SEXTO. Tampoco podemos aceptar las alegaciones que se hace sobre la vulneración de las normas sobre el pago de lo indebido, en cuanto la parte actora no ha basado la reclamación económica que es objeto del proceso en ese cuasicontrato, tal como lo denomina el Código Civil, en definitiva en la figura del enriquecimiento injusto, sino en el contrato de obra que suscribieron las partes, resultado la deuda que se exige de la liquidación que debe necesariamente hacerse al dejar el constructor una obra sin finalizar, donde, por analogía con lo establecido en el artículo 1595 del CC y dejando al margen otro tipo de indemnizaciones que pudieran ser procedentes y este caso no se han reclamado, debe compararse el precio efectivamente pagado por el dueño de la obra con el valor de la obra realizada que pueda serle de utilidad, lo que es una cuestión totalmente diferente de la que alegada por parte apelante en el último motivo de su recurso, que, por ello, también deber ser desestimado en su integridad.

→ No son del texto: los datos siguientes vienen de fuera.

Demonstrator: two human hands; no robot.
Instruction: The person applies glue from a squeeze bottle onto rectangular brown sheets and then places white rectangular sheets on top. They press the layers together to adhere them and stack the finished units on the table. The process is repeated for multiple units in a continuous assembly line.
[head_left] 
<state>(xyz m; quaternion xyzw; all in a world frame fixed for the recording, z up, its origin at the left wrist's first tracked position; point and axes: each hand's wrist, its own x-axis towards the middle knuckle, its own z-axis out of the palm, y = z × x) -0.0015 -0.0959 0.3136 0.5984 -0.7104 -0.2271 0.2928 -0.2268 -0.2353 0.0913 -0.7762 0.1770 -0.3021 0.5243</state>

SÉPTIMO. Las costas procesales de esta segunda instancia deben correr a cargo de la parte apelante al haberse desestimado en su integridad el recurso de apelación interpuesto y no apreciar la concurrencia de alguna dificultad fáctica o jurídica que nos aconseje abandonar el criterio objetivo del vencimiento (artículos 398 y 394 de la Ley de Enjuiciamiento Civil ).

Vistos los artículos citados y demás de general y pertinente aplicación

Fallo

Que desestimando el recurso de apelación interpuesto por la sociedad de responsabilidad limitada laboral CONSTRUCCIONES PROBOZALIN, que viene representado ante esta Audiencia Provincial por la procuradora doña Marta López Barreda, contra la sentencia dictada el día 5 de julio de 2007 , que fue aclarada por auto de 6 de septiembre del mismo año, por el Juzgado de Primera Instancia nº 2 de Arganda del Rey en el procedimiento ordinario registrado con el número 622/2006, debemos confirmar y confirmamos la referida resolución, con expresa condena a la parte apelante al pago de las costas devengadas en esta segunda instancia.

Hágase saber al notificar esta resolución las prevenciones del art. 248.4 de la LOPJ .

Así, por esta nuestra Sentencia, lo pronunciamos, mandamos y firmamos.

PUBLICACIÓN.- Firmada la anterior resolución es entregada en esta Secretaria para su notificación, dándose publicidad en legal forma, y se expide certificación literal de la misma para su unión al rollo. Certifico.

PUBLICACIÓN: En la misma fecha fue leída y publicada la anterior resolución por el Ilmo. Sr/a. Magistrado que la dictó, celebrando Audiencia Pública. Doy fe.

DILIGENCIA: Seguidamente se procede a cumplimentar la notificación de la anterior resolución. Doy fe.